The psittacid herpesvirus (PsHV), an alphaherpesvirus, causes Pacheco's disease (20). Pacheco's disease is an acute, generally fatal disease of psittacine birds (parrots) (3, 9, 12, 14, 16, 17). Many parrot species originating from multiple geographic regions are susceptible to Pacheco's disease. However, Amazon parrots (Amazona spp.) account for the majority of cases, followed by African grey parrots (Psittacus erithacus), macaws (Ara spp.), cockatoos (Cacatua spp.), and conures (Aratinga spp. and Pyrrhura spp.) (20). Pacheco's disease was first recognized in the late 1920s in Brazil (11) but was not seen again until the 1970s, when outbreaks of disease occurred in quarantined and recently-released-from-quarantine wild-caught parrots intended for the pet trade (14, 17). Although the trade in wild-caught parrots has diminished, outbreaks of Pacheco's disease continue to occur in quarantine stations and facilities where parrots are housed in close proximity (10, 13).

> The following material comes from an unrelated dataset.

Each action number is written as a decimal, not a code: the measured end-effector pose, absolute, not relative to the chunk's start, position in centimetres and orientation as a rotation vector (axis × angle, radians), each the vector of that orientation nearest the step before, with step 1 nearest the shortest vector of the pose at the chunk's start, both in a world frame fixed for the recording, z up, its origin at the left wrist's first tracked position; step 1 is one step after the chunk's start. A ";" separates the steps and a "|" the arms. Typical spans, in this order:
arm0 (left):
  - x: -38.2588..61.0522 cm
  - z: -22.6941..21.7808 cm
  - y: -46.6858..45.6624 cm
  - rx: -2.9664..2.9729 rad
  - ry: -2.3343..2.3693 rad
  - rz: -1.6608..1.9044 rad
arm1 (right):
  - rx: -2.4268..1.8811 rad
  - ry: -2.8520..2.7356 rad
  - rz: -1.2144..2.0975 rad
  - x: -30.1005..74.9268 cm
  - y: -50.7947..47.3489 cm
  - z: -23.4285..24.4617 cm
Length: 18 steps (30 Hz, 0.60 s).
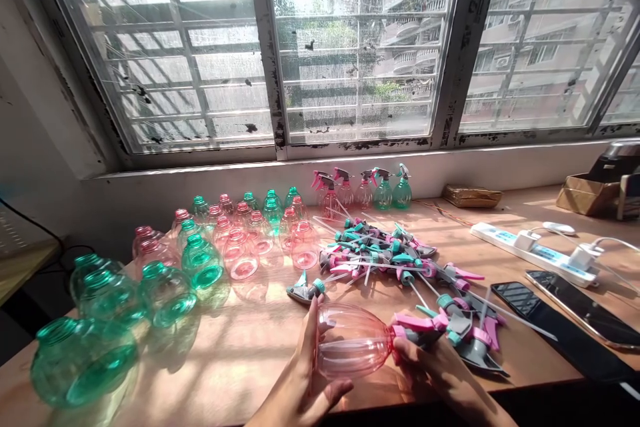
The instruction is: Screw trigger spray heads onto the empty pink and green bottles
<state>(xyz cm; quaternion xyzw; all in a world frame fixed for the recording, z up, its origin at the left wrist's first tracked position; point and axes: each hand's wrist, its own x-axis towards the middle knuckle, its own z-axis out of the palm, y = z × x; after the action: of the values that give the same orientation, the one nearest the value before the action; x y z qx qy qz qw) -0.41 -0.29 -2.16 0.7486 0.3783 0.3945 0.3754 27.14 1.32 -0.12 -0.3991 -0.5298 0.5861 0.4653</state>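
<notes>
Head camera view: at the lower centre of the frame, a clear pink spray bottle (pixel 353 343) lies sideways in the air between two bare hands, just above a sunlit wooden table (pixel 220 367). The left hand (pixel 305 363) is cupped round the base, thumb below and fingers at the far side, apparently to keep the smooth, rounded body from turning. The right hand (pixel 417 360) pinches the pink collar of a trigger sprayer head (pixel 417 325) at the bottle's neck; whether the threads are fully seated cannot be told. Tilting the bottle this way probably gives each hand one end to grip.

Uncapped green bottles (pixel 83 360) and pink bottles (pixel 241 253) stand upright across the left, necks up, likely for easy picking. Right of centre, loose teal, pink and grey sprayer heads (pixel 373 253) lie heaped, seemingly within the right hand's reach. Against the wall under the window (pixel 357 47), bottles fitted with sprayers (pixel 383 193) stand in a row, perhaps set apart from the uncapped ones. At the right lie two phones (pixel 543 320) and a white power strip (pixel 535 255).
</notes>
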 end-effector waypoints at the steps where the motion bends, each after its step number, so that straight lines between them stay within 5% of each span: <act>1: -0.5 -2.1 -0.4 1.923 0.973 1.000 | -0.968 -1.296 1.439 27.2 1.4 -0.2; 18: -0.8 -2.4 -0.1 1.869 0.991 1.009 | -0.970 -1.361 1.403 27.6 1.7 -0.8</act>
<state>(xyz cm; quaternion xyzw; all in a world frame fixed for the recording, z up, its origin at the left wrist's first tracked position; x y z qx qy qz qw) -0.80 -0.09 -2.43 0.7349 0.3897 0.3965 0.3884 27.61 1.71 -0.79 -0.3945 -0.5533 0.5702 0.4616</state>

Increasing evidence suggests that one or more PsHV genotypes may also cause internal papillomatosis of parrots (8, 18, 19). This debilitating disease is common in imported and captive-raised Amazon parrots and macaws, in which it causes wartlike lesions in the oral cavity, upper digestive system, and cloaca.
At least three and possibly as many as five serotypes of PsHV are recognized. A study in Europe suggests that serotype 1 is the most common cause of Pacheco's disease, followed by serotype 2 and, less frequently, serotype 3. Serotypes 4 and 5 are represented only by single isolates (6). The serotypes causing Pacheco's disease in the United States and in other countries outside Europe are not known and would be difficult to determine as exchange of virus isolates and sera between countries is strictly regulated.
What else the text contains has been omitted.